## Task requirements
Look below for the line that has "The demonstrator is"; output exactly from it through the line that has "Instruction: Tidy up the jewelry", and leave the pictures out.

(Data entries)

──────────

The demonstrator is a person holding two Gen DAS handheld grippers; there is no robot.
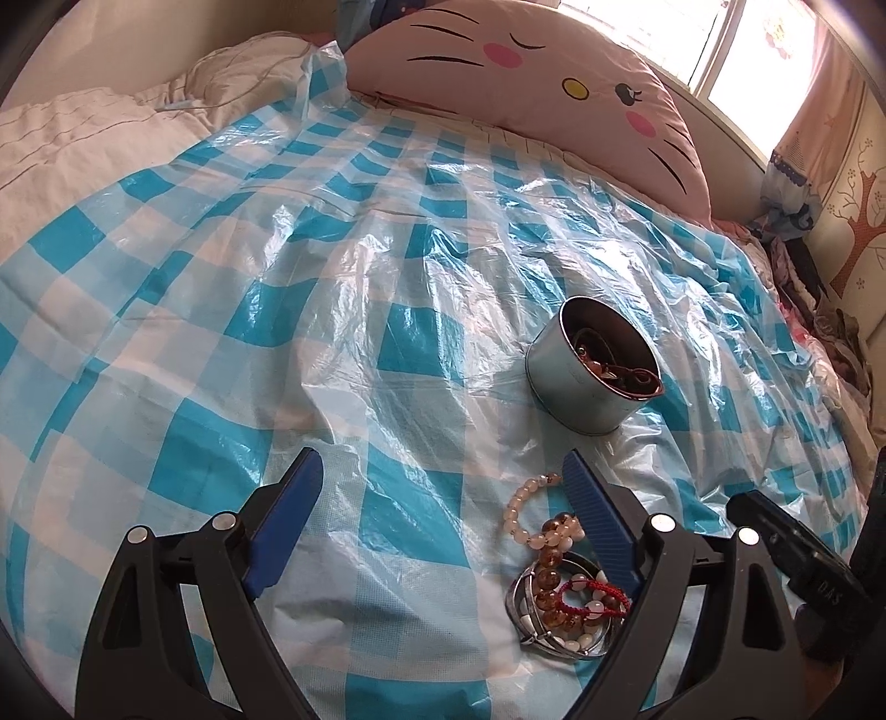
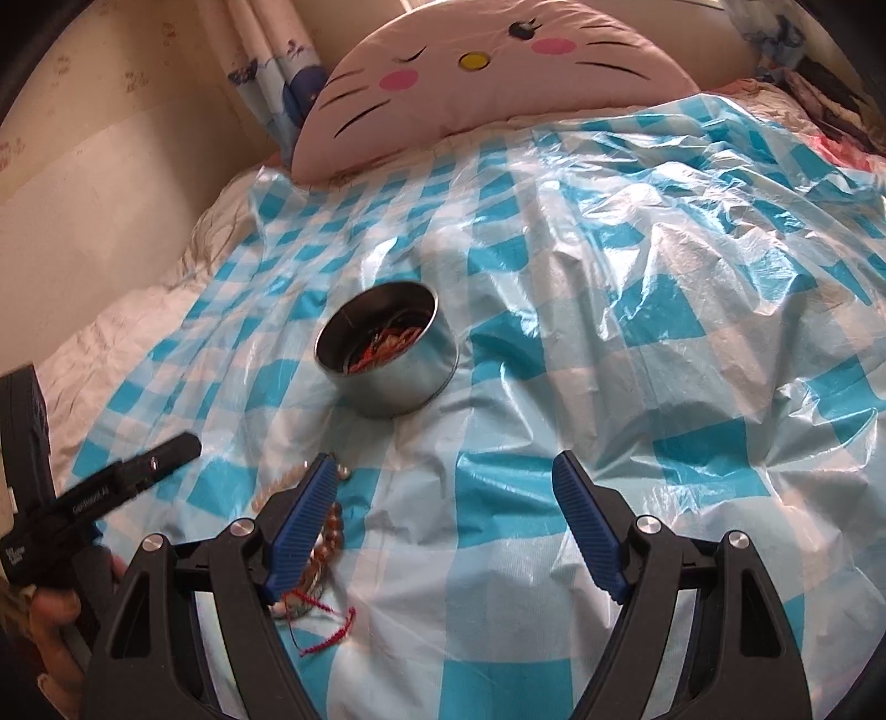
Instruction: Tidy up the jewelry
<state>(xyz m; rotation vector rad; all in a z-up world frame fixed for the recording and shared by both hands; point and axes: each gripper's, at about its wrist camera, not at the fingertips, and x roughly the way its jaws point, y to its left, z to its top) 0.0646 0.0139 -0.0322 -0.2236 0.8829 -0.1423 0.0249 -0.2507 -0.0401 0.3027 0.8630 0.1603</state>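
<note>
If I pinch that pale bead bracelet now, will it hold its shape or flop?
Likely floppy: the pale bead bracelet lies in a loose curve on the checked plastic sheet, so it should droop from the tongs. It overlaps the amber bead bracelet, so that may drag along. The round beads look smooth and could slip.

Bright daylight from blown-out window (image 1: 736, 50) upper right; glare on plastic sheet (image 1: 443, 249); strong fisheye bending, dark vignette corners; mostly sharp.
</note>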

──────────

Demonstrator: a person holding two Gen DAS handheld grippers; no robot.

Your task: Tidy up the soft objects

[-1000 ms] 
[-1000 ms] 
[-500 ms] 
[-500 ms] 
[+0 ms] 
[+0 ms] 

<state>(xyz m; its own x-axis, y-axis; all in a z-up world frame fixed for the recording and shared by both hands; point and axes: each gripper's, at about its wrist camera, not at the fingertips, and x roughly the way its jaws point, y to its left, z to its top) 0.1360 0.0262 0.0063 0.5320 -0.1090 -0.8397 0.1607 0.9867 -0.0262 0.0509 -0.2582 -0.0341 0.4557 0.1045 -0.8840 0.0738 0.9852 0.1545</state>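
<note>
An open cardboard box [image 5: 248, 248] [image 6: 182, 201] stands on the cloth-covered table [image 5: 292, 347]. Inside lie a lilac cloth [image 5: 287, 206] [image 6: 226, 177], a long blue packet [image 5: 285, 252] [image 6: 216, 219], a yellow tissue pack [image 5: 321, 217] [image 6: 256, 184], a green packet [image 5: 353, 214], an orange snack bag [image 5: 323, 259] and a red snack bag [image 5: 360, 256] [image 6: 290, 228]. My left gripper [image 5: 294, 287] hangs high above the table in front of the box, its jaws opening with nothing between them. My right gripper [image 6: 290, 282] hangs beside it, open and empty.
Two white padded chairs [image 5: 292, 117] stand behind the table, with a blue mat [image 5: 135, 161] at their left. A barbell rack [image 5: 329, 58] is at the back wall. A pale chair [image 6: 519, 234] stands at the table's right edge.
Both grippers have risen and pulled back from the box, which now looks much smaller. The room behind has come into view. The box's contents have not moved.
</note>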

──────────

## Finished task
The demonstrator is a person holding two Gen DAS handheld grippers; there is no robot.
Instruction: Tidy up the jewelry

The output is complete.